Poetry of Ken Luber

SO WE WALK
And so we walk softly
Across the bass chords of the
Universe holding each other's
Hand not because we are
Afraid to fall, but because
We can only hear the music
When we are together.

THOSE TREES
Those trees followed me
           My entire life
Friendships were made
           Between the ash, the oak
And my heart.

And when I saw them
          Against the shadows
Of the night or in the slim
          Shuffling dawn
Of an early morning wind
          Bowing and twisting,
They spoke to me

And I, in turn, embraced
          The years they had spent
In watching me, in sheltering
          My soul, keeping it forever
Safe and close to the sweeping
          Mysteries of Earth

Where they made their home
          From where they watched the world
And sang through branches
          With teeth of emerald leaves.

EVERYBODY'S SHADOW
Everybody's shadow
Is in another city
On a busy sidewalk
Or hidden under trees

Everybody's rhythm
Is in a child's fingers
Or wrapped inside the motion
Of someone else's shoes

And everybody's soul
Wanders through a sky
Of rising moons and stars
In someone else's dream.

THIS RAY of SUN
In a window on the second floor
I saw a naked woman pose
An artist drew her body on a tablet
Set against a folding music stand

I wondered why it took so long
To reach this corner of eternity
Why I was distracted by the lines
Dividing days and years
The windmill of unkindness and regret
My failure to respond to grief
In someone else's eyes.

Distracted by a rapper's death
The fluff of movie stars
The howling of disease and hate
Soundbites from a nervous
Post-atomic world
When in my heart I knew this ray of sun

Bent softly on a woman's breast
Spoke to me of how the world began
How memory keeps alive our willingness
To love, how time is life in crumpled leaves
Along a mountain path, in ocean waves
That skim the light of morning clouds
In songs that sleep forever in our limbs
And on our lips.

I HEAR MY FATHER'S VOICE
I hear my father's voice
nothing is as bright
or shining not shelves
of Roman glass or seas
lifting their blue silk
skirts to an August wind.

No one will ever come after
it is here my father sings
on different banks of memory
and a dry scrap of the moon
floating safely and alone
on the rivers of my heart.

 

DEATH NESTS ITSELF
Can you tell me
now that you have written
my obit where death kicked in
and found its way through
organs, veins, and ligaments
to plant its seed and residence
within the thoughts and nerves
I often called my life.

Was it on a summer day
or in the cold, white columns
of winter bearded with the rust of
autumn leaves, or in the shallow
blue pearls of spring, or perhaps
a moody November night, with its
fires ready to scar the forest
in a mob of angry winds.

You know, as well as I, death
nests itself in my soul
and calls on matter from my
eyes and throat to still the beauty
once I saw and heard in whispers
from the rolling sea, and in
the golden hall of melody
that passes for a woman's heart

So thrust me out
take me further than the noise
of gods, further than the tides
of empathy or planet's light
further than the dreams I failed
to recognize as touchstones
of my greater self

Let me be guided by what
I cannot see or touch or
find within the memory of
love.
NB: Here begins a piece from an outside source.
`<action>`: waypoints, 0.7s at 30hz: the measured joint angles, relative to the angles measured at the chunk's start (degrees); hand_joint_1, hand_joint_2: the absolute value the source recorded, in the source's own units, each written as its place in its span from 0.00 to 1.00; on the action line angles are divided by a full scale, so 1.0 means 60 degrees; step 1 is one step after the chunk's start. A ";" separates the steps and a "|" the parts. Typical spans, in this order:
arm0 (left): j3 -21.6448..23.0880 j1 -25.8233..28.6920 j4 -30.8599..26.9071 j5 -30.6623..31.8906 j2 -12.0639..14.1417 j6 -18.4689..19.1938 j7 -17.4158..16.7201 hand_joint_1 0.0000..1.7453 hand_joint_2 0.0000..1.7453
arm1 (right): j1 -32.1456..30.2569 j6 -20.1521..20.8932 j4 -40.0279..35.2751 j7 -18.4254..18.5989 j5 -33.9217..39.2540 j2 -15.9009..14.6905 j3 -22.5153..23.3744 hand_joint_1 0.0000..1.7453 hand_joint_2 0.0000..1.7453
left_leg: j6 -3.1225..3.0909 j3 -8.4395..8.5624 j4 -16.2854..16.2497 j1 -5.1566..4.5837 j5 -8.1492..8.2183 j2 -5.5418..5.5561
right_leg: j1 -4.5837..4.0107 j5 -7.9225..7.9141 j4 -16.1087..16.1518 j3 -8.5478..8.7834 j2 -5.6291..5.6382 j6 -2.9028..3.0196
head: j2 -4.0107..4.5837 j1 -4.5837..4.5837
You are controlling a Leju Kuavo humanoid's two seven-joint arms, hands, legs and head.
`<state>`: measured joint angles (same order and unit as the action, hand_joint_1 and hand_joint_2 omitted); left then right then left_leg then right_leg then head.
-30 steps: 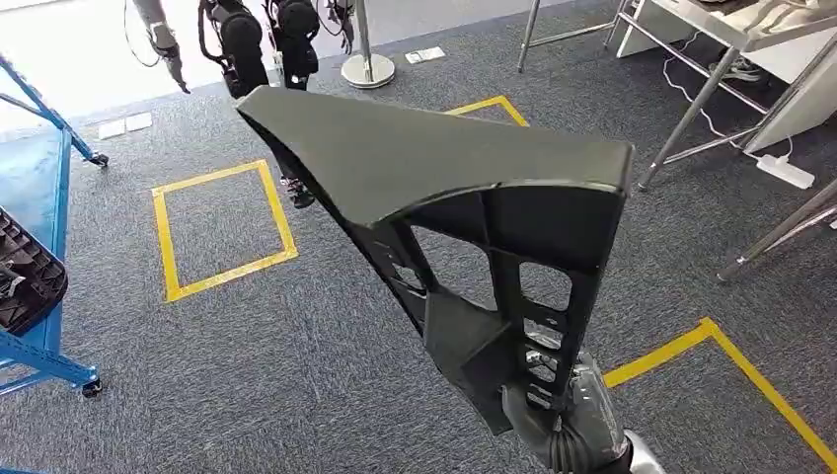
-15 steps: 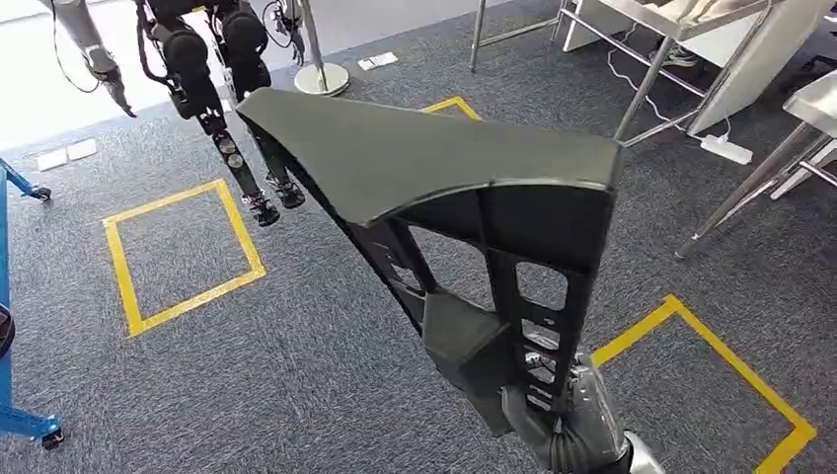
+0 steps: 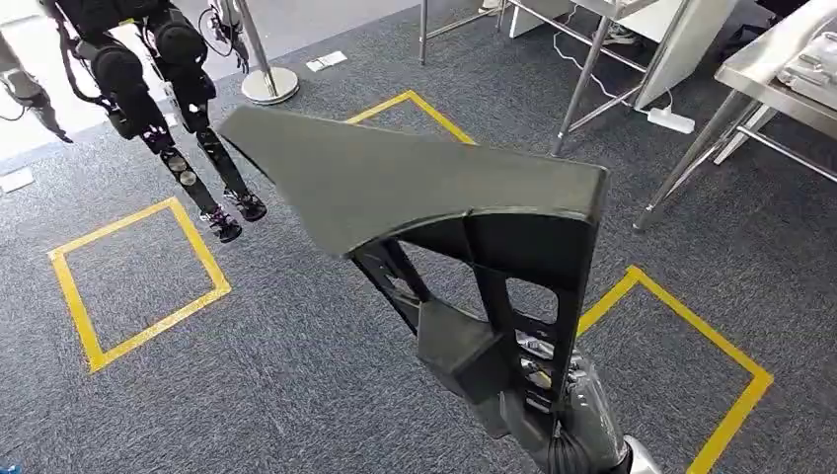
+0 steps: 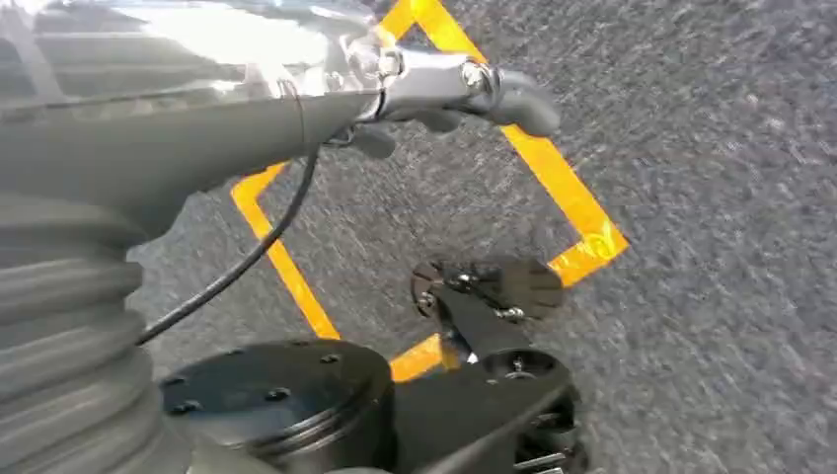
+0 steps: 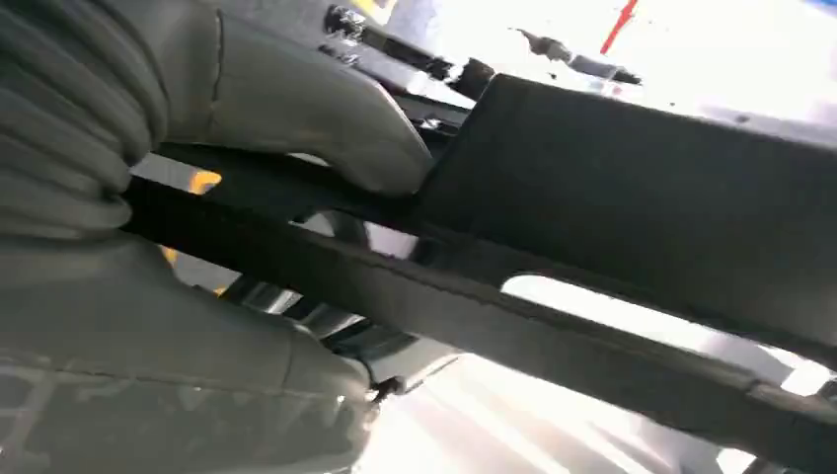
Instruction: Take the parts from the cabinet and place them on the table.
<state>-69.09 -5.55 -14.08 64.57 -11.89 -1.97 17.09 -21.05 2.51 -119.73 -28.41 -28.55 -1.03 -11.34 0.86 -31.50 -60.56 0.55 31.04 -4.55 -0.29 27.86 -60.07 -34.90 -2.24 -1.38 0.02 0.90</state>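
A large black plastic part [image 3: 424, 188], wedge-shaped with a ribbed, slotted frame beneath, stands up in front of me over the carpet. My right hand [image 3: 568, 420] grips its lower end at the bottom of the head view. In the right wrist view the grey thumb [image 5: 296, 109] presses on a bar of the part [image 5: 642, 197]. My left hand [image 4: 434, 94] hangs over the floor with nothing in it, its fingers stretched out. A steel table [image 3: 765, 69] stands at the far right, with a wrapped item [image 3: 814, 59] on it.
Yellow tape squares mark the grey carpet at left [image 3: 138, 276] and right [image 3: 691, 365]. Other robots [image 3: 148, 89] hang at the upper left beside a round stand base [image 3: 268, 84]. Metal table legs [image 3: 582, 84] and a power strip [image 3: 673, 120] lie ahead.
The camera has turned right: the floor squares and hanging robots slid left, the blue cart left the picture, the steel table came in. The part stays in my right hand.
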 joint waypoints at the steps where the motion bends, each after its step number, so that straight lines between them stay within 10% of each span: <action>1: -0.0011 -0.0011 0.0000 0.0000 -0.0007 0.0007 0.0036 0.00 1.00 | -0.0032 -0.0007 -0.0007 0.0007 0.0000 0.0000 -0.0007 1.00 1.00 | 0.0055 0.0048 0.0031 0.0007 0.0011 -0.0070 | -0.0008 -0.0001 0.0024 0.0005 0.0075 0.0047 | -0.0004 0.0000; 3: -0.0029 -0.0047 0.0000 -0.0029 -0.0015 0.0101 0.0108 0.00 1.00 | -0.0087 -0.0032 -0.0058 0.0004 0.0000 -0.0007 -0.0047 1.00 1.00 | 0.0129 0.0012 -0.0263 0.0058 0.0247 0.0306 | 0.0101 -0.0011 0.0094 0.0121 0.0220 0.0178 | -0.0004 -0.0004; 7: -0.0102 0.0027 0.0000 -0.0109 -0.0007 0.0223 0.0259 0.00 1.00 | -0.0045 -0.0124 -0.0058 0.0029 -0.0124 -0.0011 -0.0248 1.00 1.00 | 0.0128 -0.1269 -0.2890 0.0053 0.1290 0.0723 | 0.0082 0.0048 0.0091 0.0225 0.0526 0.0317 | -0.0004 -0.0011; 9: -0.0117 0.0046 0.0000 -0.0018 0.0000 0.0157 0.0251 0.00 1.00 | -0.0041 -0.0192 -0.0055 0.0091 -0.0171 -0.0015 -0.0397 1.00 1.00 | 0.0120 -0.1194 -0.2475 0.0057 0.0773 0.0730 | 0.0088 0.0077 0.0085 0.0277 0.0733 0.0297 | -0.0004 -0.0011; 11: -0.0116 0.0034 -0.0004 0.0091 0.0004 0.0088 0.0226 0.00 1.00 | -0.0020 -0.0294 -0.0055 0.0167 -0.0168 -0.0022 -0.0492 1.00 1.00 | 0.0125 -0.0586 -0.0974 0.0091 -0.0092 0.0884 | 0.0129 0.0135 0.0054 0.0351 0.0921 0.0206 | -0.0004 -0.0011; 13: -0.0109 0.0040 0.0004 0.0244 -0.0004 0.0019 0.0211 0.00 1.00 | 0.0026 -0.0353 -0.0058 0.0219 -0.0135 -0.0047 -0.0514 1.00 1.00 | 0.0140 -0.0328 -0.0196 0.0185 -0.0167 0.1556 | 0.0068 0.0218 -0.0125 0.0253 0.1071 0.0078 | -0.0004 -0.0011; 17: -0.0040 0.0026 0.0004 0.0383 -0.0007 -0.0011 0.0051 0.00 1.00 | -0.0011 -0.0419 -0.0069 0.0306 -0.0004 -0.0120 -0.0499 1.00 1.00 | -0.0091 -0.0331 -0.0207 0.0155 -0.0192 0.1213 | 0.0160 0.0157 -0.0008 0.0202 0.1324 -0.0041 | 0.0000 0.0000; 19: -0.0025 0.0009 0.0004 0.0415 -0.0011 0.0000 0.0022 0.00 1.00 | 0.0005 -0.0423 -0.0098 0.0313 0.0025 -0.0160 -0.0481 1.00 1.00 | -0.0169 -0.0280 -0.0162 0.0143 -0.0188 0.1002 | 0.0108 0.0529 -0.0575 -0.0051 0.0731 -0.0102 | -0.0004 0.0022; 21: -0.0022 0.0034 0.0004 0.0437 -0.0011 0.0018 -0.0033 0.00 1.00 | 0.0012 -0.0423 -0.0109 0.0313 0.0036 -0.0182 -0.0474 1.00 1.00 | -0.0210 -0.0281 -0.0161 0.0115 -0.0166 0.0752 | 0.0122 0.1159 -0.2034 -0.0825 0.0601 -0.0110 | -0.0004 0.0022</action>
<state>-69.22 -5.35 -14.05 67.19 -11.96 -1.86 16.90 -20.97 -0.02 -120.39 -26.53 -28.33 -2.12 -14.18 -0.41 -33.19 -61.53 1.25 30.04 -0.04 0.44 34.81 -72.28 -39.85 1.36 -2.04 0.00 1.03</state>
Guided by the whisper
once I heard when I was just
a boy and the street rushing 
towards me was my world.

 

AND WHEN SHE WALKS
Red leaves fall
Across my lover's heart
Her black hat shades
A world of innocence.

She sleeps on boulevards
And dreams the music
Of convertibles
Her breath is cigarettes

Her mood caffeine
Her time of life is now
And when she walks
A dance beneath her baggy

Skirt begins to sway
And when she speaks
Her words like candles
Light laughter in her eyes.

And so she wanders through
My mind on roads I've yet
To cross where red leaves
Fall in wintertime.

(Art Alliance of Idylllwild Blue Ribbon)

AND AS SHE SLEPT
My mother died in moments
like foam falling away
in golden flecks running
backwards from the sea to form
a distant wall she would not
let me in.

Our hands clapped to register
the blinking of her eyes
her swollen feet had left
the search for earth her lips
resembled clouds she spoke
the sound of shovels tapping death

She is the hope I clung to
in her womb, breathing in a starless
night she was my eyes before I saw
the jeweled arc of dawn
she was my ocean wind of dreams

And as she slept I climbed
the mounting sadness in her heart
and swam the rivers of her
stubborn blood and heard the shallow
cries of suffering that kept her silent 
when she should have screamed

And once I crawled into the world
I left her leaning on the measured 
fence of time and in a rage
that shattered memory and mind
I stumbled through the dark ascent
of grace into the fierceness of a man.